Ce même sondage a révélé que 69 % des personnes interrogées estimaient que Trump laissait des intérêts commerciaux privés influencer ses décisions présidentielles, dont environ la moitié des républicains. La Maison Blanche a rejeté les allégations d’irrégularités, affirmant que ses investissements étaient gérés par des institutions financières indépendantes. Trump affirme ne jouer aucun rôle au quotidien dans l’entreprise familiale.

Les questions financières se sont multipliées après la publication, le 30 juin, de la déclaration annuelle certifiée de Trump par le Bureau américain de l’éthique gouvernementale. Trump a déclaré plus de 1,4 milliard de dollars de revenus liés aux cryptomonnaies pour 2025, provenant en grande partie de World Liberty Financial et de la « meme coin » Trump.

La bataille éthique s’inscrive dans un projet de loi du Sénat

Les « meme coins » dépendent souvent fortement de l’image de marque, de la notoriété en ligne et de la spéculation plutôt que d’une utilité technique étendue. Le jeton Trump appartient à cette catégorie d’actifs volatils, tandis que World Liberty Financial est une entreprise de cryptomonnaies distincte liée à la famille. Gillibrand fait valoir que la promotion de ces actifs par des élus peut créer des conflits d’intérêts financiers.

La campagne de la sénatrice mettait initialement l’accent sur les élus et leurs conjoints émettant ou parrainant des actifs numériques. Les premiers articles consacrés à la proposition de Gillibrand faisaient suite à des révélations indiquant que 636 millions de dollars provenant d’un « meme coin » constituaient la plus importante source de revenus déclarée par Trump en 2025. Sa dernière prise de position inclut expressément les profits tirés des cryptomonnaies et les hauts responsables.

Ce différend s’inscrit désormais dans le cadre d’une bataille au Sénat autour du « Digital Asset Market Clarity Act », qui répartirait la surveillance entre les régulateurs fédéraux des marchés. Les détracteurs affirment que l’actuel « CLARITY Act » comporte une lacune en matière d’application des règles éthiques, tandis que ses partisans soutiennent qu’il permettrait d’instaurer une supervision fédérale plus claire.

Le personnel de la minorité au sein de la commission bancaire du Sénat a également évoqué des lacunes dans la législation sur les valeurs mobilières qui, selon lui, pourraient mettre en péril les retraites, ainsi que des failles en matière de financement illicite, un risque potentiel pour les contribuables et un affaiblissement de la protection des consommateurs.
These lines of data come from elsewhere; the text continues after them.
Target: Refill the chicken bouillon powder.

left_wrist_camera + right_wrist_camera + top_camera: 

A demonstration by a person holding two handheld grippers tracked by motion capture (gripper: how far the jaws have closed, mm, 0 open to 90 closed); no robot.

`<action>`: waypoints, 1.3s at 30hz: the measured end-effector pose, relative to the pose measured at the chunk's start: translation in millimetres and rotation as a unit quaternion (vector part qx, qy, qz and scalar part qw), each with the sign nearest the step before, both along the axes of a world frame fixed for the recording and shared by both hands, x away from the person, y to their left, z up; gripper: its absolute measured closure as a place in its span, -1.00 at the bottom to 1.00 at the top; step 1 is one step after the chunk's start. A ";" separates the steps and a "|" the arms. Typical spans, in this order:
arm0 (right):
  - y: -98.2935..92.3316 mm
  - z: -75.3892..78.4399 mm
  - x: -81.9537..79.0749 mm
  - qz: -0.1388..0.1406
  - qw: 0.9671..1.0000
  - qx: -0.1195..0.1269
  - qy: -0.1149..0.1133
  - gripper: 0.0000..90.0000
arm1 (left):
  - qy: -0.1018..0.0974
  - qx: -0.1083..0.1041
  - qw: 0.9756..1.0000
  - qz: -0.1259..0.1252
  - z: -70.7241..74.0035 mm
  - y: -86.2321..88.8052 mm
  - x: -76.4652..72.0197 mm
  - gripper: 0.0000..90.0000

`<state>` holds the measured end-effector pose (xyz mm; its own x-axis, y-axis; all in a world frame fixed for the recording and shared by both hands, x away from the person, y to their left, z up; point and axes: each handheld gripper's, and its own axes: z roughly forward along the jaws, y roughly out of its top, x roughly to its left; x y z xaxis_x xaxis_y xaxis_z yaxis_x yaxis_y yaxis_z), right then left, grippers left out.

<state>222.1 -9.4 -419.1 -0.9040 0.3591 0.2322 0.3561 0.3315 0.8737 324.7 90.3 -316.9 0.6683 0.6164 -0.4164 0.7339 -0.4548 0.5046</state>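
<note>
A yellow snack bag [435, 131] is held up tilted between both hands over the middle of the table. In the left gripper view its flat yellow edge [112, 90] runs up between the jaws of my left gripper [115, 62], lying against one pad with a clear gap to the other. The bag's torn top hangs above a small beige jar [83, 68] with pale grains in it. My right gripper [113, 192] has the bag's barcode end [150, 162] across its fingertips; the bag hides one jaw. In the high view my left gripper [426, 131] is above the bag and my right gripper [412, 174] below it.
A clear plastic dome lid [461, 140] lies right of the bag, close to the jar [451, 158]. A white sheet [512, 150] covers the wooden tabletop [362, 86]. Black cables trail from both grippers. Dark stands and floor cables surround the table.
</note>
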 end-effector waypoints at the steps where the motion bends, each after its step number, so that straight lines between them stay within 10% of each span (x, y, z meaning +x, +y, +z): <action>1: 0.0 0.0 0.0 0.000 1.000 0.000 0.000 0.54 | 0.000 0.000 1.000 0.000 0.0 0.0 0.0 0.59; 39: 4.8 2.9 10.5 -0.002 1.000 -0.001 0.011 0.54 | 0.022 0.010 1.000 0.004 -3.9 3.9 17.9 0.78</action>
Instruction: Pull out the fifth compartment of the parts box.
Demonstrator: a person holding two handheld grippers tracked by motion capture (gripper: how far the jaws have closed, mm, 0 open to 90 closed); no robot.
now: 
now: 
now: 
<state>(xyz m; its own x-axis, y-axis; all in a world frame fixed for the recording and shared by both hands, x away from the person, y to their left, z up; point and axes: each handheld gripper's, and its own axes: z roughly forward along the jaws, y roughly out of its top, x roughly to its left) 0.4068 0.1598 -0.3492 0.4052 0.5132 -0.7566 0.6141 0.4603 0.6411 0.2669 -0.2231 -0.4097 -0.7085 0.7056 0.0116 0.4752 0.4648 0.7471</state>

Plusieurs sénateurs démocrates ont déclaré que les dispositions relatives à l’éthique, à la protection des consommateurs, au financement illicite, aux conflits d’intérêts et à l’intégrité du marché devaient être renforcées.

Gillibrand a déclaré :

« Je ne voterai pas pour donner à ce président, ni à aucun autre président, un permis financé par les contribuables pour s’enrichir grâce à ses fonctions. »

La loi CLARITY sera soumise à son premier vote au Sénat le 15 septembre, alors que ces préoccupations des démocrates restent en suspens. Les sénateurs se prononceront sur la clôture du débat à 14 h 15 (heure de la côte Est), 60 voix étant nécessaires pour que la procédure puisse se poursuivre. Si la clôture est adoptée, le Sénat pourra passer à l’examen formel, au débat, aux amendements, puis à un nouveau vote de clôture avant l’adoption définitive. Les républicains détenant 53 sièges, les partisans de la loi auraient besoin de sept voix démocrates ou indépendantes si tous les républicains soutenaient la motion. Le déroulement du vote sur le CLARITY Act pourrait encore évoluer à la suite d’un accord entre les dirigeants des partis ou du retrait de la motion de clôture.

Cet article a été traduit de l'anglais à l'aide de l'IA. La version originale en anglais fait foi ; les traductions automatiques peuvent contenir des inexactitudes, en particulier dans la terminologie juridique et réglementaire.